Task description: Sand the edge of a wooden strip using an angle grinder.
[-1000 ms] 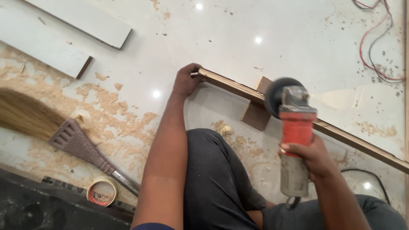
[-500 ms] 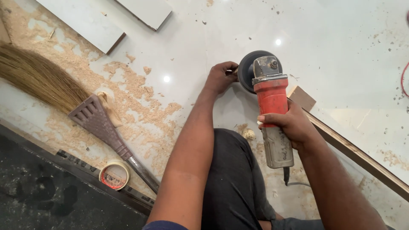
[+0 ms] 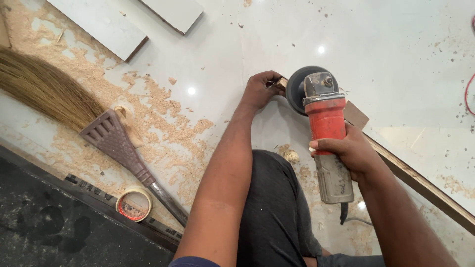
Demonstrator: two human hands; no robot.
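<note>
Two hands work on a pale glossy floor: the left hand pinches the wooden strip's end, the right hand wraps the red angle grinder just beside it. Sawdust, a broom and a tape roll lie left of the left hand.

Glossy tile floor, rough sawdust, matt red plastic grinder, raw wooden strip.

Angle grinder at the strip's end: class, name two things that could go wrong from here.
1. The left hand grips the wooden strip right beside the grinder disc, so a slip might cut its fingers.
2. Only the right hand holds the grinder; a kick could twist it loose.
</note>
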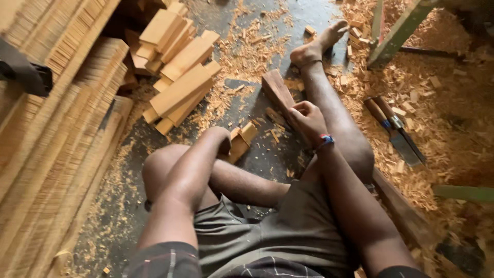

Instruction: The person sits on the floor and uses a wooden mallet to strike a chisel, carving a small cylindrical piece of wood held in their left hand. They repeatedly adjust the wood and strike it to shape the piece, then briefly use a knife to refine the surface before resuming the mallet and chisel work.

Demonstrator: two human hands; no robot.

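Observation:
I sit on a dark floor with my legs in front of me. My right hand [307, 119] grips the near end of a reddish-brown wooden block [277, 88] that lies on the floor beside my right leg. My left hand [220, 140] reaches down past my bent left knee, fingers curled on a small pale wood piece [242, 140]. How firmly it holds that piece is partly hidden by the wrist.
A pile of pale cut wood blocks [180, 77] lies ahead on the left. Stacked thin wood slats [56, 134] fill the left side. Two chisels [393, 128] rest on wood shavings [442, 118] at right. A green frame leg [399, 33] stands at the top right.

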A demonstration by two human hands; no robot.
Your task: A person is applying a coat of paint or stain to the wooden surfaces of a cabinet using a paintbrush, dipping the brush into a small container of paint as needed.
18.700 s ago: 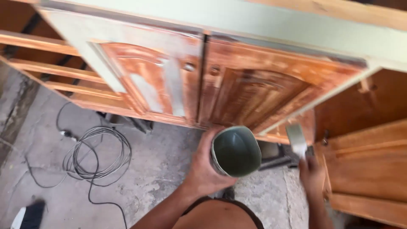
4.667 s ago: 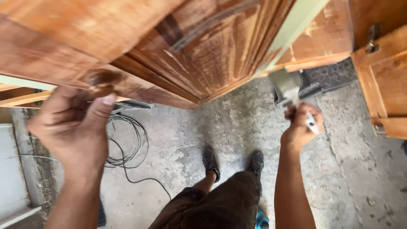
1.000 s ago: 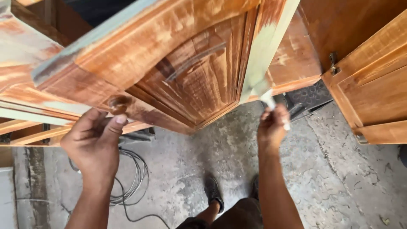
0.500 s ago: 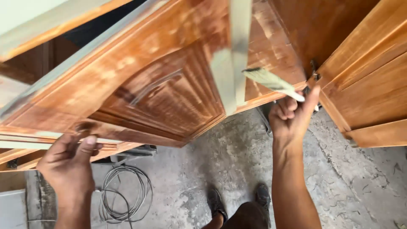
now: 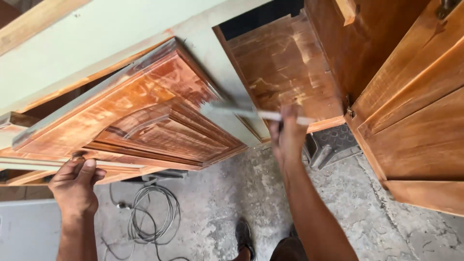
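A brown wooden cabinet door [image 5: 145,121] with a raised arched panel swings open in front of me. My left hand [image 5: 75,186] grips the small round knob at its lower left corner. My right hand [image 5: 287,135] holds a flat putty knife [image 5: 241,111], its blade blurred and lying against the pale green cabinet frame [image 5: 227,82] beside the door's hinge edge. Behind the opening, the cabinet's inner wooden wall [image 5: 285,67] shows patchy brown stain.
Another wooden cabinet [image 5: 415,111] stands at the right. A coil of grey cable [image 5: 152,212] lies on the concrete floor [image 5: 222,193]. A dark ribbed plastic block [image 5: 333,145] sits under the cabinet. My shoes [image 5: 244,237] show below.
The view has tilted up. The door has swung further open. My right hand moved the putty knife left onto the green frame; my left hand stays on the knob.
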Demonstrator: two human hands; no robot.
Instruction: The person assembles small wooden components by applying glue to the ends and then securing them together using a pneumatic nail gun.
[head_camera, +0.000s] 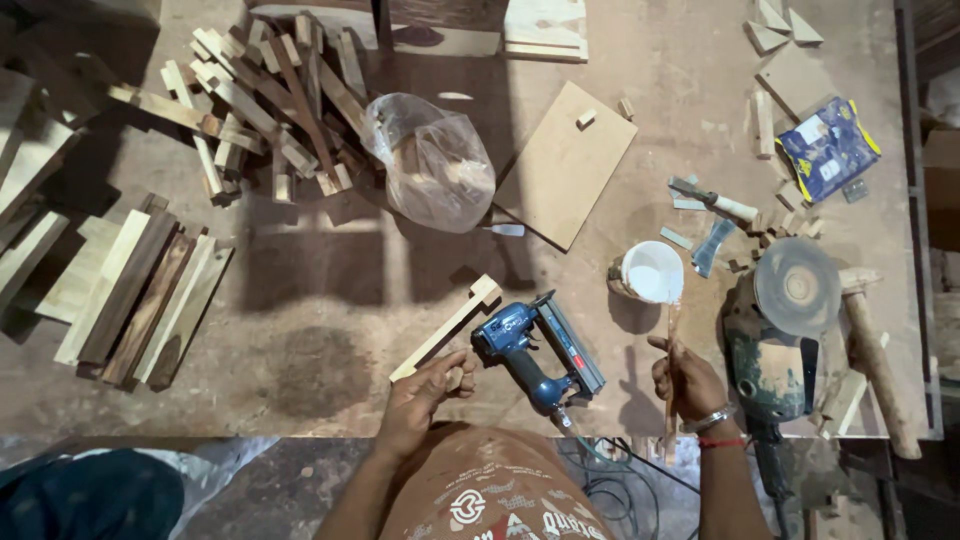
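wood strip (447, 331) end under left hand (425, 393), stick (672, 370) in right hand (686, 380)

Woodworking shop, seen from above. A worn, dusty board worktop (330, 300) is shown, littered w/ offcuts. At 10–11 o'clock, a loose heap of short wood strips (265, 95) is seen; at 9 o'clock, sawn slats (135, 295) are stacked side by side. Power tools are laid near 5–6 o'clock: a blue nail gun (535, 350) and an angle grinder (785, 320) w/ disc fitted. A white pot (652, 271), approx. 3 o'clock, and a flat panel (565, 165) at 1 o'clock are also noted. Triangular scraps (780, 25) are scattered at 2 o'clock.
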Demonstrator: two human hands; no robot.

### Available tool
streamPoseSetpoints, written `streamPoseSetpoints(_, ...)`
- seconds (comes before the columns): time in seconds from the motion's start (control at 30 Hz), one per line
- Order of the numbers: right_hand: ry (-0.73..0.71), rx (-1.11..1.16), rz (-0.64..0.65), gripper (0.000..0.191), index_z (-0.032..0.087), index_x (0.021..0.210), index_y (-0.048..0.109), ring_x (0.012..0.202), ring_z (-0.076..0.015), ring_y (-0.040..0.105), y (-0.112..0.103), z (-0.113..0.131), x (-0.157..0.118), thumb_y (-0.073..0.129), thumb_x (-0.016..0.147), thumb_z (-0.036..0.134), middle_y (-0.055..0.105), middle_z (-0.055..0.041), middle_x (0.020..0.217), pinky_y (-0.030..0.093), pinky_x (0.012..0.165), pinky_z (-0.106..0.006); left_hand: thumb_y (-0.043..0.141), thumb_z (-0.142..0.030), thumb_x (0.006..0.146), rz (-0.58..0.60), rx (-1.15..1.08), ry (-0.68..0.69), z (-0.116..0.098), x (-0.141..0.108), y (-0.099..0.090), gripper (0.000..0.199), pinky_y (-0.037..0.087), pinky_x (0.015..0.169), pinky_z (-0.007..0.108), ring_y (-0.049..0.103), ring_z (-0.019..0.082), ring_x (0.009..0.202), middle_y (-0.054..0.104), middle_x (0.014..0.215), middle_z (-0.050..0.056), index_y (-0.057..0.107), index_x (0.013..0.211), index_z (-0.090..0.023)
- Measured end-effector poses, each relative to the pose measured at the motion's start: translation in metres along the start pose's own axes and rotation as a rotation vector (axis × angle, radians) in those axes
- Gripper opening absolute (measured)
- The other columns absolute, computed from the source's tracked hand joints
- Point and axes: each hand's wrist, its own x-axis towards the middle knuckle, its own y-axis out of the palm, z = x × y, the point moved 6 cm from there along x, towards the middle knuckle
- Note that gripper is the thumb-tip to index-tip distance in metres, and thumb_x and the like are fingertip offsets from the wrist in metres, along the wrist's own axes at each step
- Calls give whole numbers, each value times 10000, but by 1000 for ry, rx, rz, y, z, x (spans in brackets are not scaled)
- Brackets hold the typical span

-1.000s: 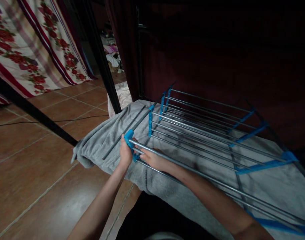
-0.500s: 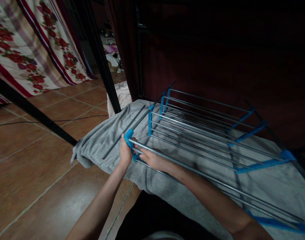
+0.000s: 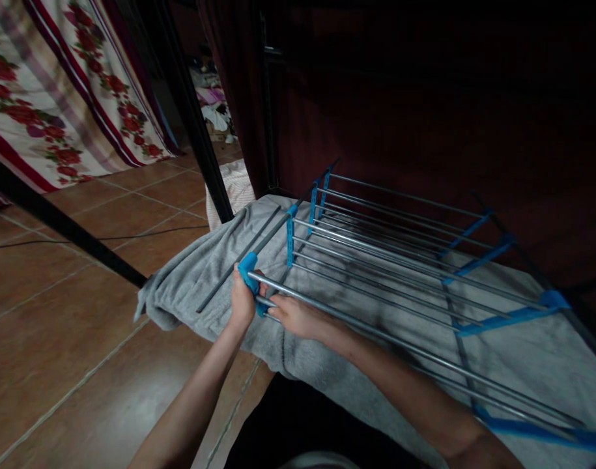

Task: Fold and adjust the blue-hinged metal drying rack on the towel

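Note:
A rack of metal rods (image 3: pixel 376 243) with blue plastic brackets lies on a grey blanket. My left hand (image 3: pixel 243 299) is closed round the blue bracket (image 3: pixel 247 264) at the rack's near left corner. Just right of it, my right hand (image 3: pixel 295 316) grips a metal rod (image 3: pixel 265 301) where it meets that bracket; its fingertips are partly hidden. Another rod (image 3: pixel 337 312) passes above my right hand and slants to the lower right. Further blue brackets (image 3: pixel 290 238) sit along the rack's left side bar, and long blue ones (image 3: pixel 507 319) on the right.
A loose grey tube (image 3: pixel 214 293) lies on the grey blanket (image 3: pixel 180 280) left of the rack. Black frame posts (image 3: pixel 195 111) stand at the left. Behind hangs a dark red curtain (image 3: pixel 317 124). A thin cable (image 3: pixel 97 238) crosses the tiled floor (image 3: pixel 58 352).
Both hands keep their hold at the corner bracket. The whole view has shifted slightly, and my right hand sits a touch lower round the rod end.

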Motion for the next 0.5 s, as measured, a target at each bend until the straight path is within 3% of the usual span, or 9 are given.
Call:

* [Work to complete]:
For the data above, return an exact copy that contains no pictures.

* [Answer box]:
Task description: Sand the edge of a wooden strip using an angle grinder.
[-1000 ms] 
[-500 ms] 
[+0 ms] 
Demonstrator: two human hands; no robot.
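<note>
Two hands work on a pale glossy floor: the left hand pinches the wooden strip's end, the right hand wraps the red angle grinder just beside it. Sawdust, a broom and a tape roll lie left of the left hand.

Glossy tile floor, rough sawdust, matt red plastic grinder, raw wooden strip.

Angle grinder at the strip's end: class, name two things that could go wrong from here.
1. The left hand grips the wooden strip right beside the grinder disc, so a slip might cut its fingers.
2. Only the right hand holds the grinder; a kick could twist it loose.
</note>
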
Instruction: The person sits on the floor and uses a wooden mallet to strike a chisel, carving a small cylindrical piece of wood held in their left hand. They repeatedly adjust the wood and strike it to shape the piece, then briefly use a knife to refine the surface before resuming the mallet and chisel work.

Demonstrator: two human hands; no robot.

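Observation:
I sit on a dark floor with my legs in front of me. My right hand [307, 119] grips the near end of a reddish-brown wooden block [277, 88] that lies on the floor beside my right leg. My left hand [220, 140] reaches down past my bent left knee, fingers curled on a small pale wood piece [242, 140]. How firmly it holds that piece is partly hidden by the wrist.
A pile of pale cut wood blocks [180, 77] lies ahead on the left. Stacked thin wood slats [56, 134] fill the left side. Two chisels [393, 128] rest on wood shavings [442, 118] at right. A green frame leg [399, 33] stands at the top right.
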
A demonstration by two human hands; no robot.
Your task: A person is applying a coat of paint or stain to the wooden surfaces of a cabinet using a paintbrush, dipping the brush into a small container of paint as needed.
18.700 s ago: 
4.667 s ago: 
1.000 s ago: 
0.500 s ago: 
now: 
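A brown wooden cabinet door [image 5: 145,121] with a raised arched panel swings open in front of me. My left hand [image 5: 75,186] grips the small round knob at its lower left corner. My right hand [image 5: 287,135] holds a flat putty knife [image 5: 241,111], its blade blurred and lying against the pale green cabinet frame [image 5: 227,82] beside the door's hinge edge. Behind the opening, the cabinet's inner wooden wall [image 5: 285,67] shows patchy brown stain.
Another wooden cabinet [image 5: 415,111] stands at the right. A coil of grey cable [image 5: 152,212] lies on the concrete floor [image 5: 222,193]. A dark ribbed plastic block [image 5: 333,145] sits under the cabinet. My shoes [image 5: 244,237] show below.
The view has tilted up. The door has swung further open. My right hand moved the putty knife left onto the green frame; my left hand stays on the knob.
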Demonstrator: two human hands; no robot.
Instruction: The person assembles small wooden components by applying glue to the ends and then securing them together using a pneumatic nail gun.
[head_camera, +0.000s] 
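wood strip (447, 331) end under left hand (425, 393), stick (672, 370) in right hand (686, 380)

Woodworking shop, seen from above. A worn, dusty board worktop (330, 300) is shown, littered w/ offcuts. At 10–11 o'clock, a loose heap of short wood strips (265, 95) is seen; at 9 o'clock, sawn slats (135, 295) are stacked side by side. Power tools are laid near 5–6 o'clock: a blue nail gun (535, 350) and an angle grinder (785, 320) w/ disc fitted. A white pot (652, 271), approx. 3 o'clock, and a flat panel (565, 165) at 1 o'clock are also noted. Triangular scraps (780, 25) are scattered at 2 o'clock.
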Demonstrator: two human hands; no robot.

### Available tool
streamPoseSetpoints, written `streamPoseSetpoints(_, ...)`
- seconds (comes before the columns): time in seconds from the motion's start (control at 30 Hz), one per line
- Order of the numbers: right_hand: ry (-0.73..0.71), rx (-1.11..1.16), rz (-0.64..0.65), gripper (0.000..0.191), index_z (-0.032..0.087), index_x (0.021..0.210), index_y (-0.048..0.109), ring_x (0.012..0.202), ring_z (-0.076..0.015), ring_y (-0.040..0.105), y (-0.112..0.103), z (-0.113..0.131), x (-0.157..0.118), thumb_y (-0.073..0.129), thumb_x (-0.016..0.147), thumb_z (-0.036..0.134), middle_y (-0.055..0.105), middle_z (-0.055..0.041), middle_x (0.020..0.217), pinky_y (-0.030..0.093), pinky_x (0.012..0.165), pinky_z (-0.106..0.006); left_hand: thumb_y (-0.043..0.141), thumb_z (-0.142..0.030), thumb_x (0.006..0.146), rz (-0.58..0.60), rx (-1.15..1.08), ry (-0.68..0.69), z (-0.116..0.098), x (-0.141..0.108), y (-0.099..0.090), gripper (0.000..0.199), pinky_y (-0.037..0.087), pinky_x (0.015..0.169), pinky_z (-0.007..0.108), ring_y (-0.049..0.103), ring_z (-0.019..0.082), ring_x (0.009..0.202), middle_y (-0.054..0.104), middle_x (0.014..0.215), middle_z (-0.050..0.056), index_y (-0.057..0.107), index_x (0.013..0.211), index_z (-0.090..0.023)
- Measured end-effector poses, each relative to the pose measured at the motion's start: translation in metres along the start pose's own axes and rotation as a rotation vector (axis × angle, radians) in those axes
- Gripper opening absolute (measured)
- The other columns absolute, computed from the source's tracked hand joints
- Point and axes: each hand's wrist, its own x-axis towards the middle knuckle, its own y-axis out of the palm, z = x × y, the point moved 6 cm from there along x, towards the middle knuckle
- Note that gripper is the thumb-tip to index-tip distance in metres, and thumb_x and the like are fingertip offsets from the wrist in metres, along the wrist's own axes at each step
- Calls give whole numbers, each value times 10000, but by 1000 for ry, rx, rz, y, z, x (spans in brackets are not scaled)
- Brackets hold the typical span

-1.000s: 
-0.500s: 
+0.000s: 

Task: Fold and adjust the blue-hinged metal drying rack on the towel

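Note:
A rack of metal rods (image 3: pixel 376 243) with blue plastic brackets lies on a grey blanket. My left hand (image 3: pixel 243 299) is closed round the blue bracket (image 3: pixel 247 264) at the rack's near left corner. Just right of it, my right hand (image 3: pixel 295 316) grips a metal rod (image 3: pixel 265 301) where it meets that bracket; its fingertips are partly hidden. Another rod (image 3: pixel 337 312) passes above my right hand and slants to the lower right. Further blue brackets (image 3: pixel 290 238) sit along the rack's left side bar, and long blue ones (image 3: pixel 507 319) on the right.
A loose grey tube (image 3: pixel 214 293) lies on the grey blanket (image 3: pixel 180 280) left of the rack. Black frame posts (image 3: pixel 195 111) stand at the left. Behind hangs a dark red curtain (image 3: pixel 317 124). A thin cable (image 3: pixel 97 238) crosses the tiled floor (image 3: pixel 58 352).
Both hands keep their hold at the corner bracket. The whole view has shifted slightly, and my right hand sits a touch lower round the rod end.
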
Motion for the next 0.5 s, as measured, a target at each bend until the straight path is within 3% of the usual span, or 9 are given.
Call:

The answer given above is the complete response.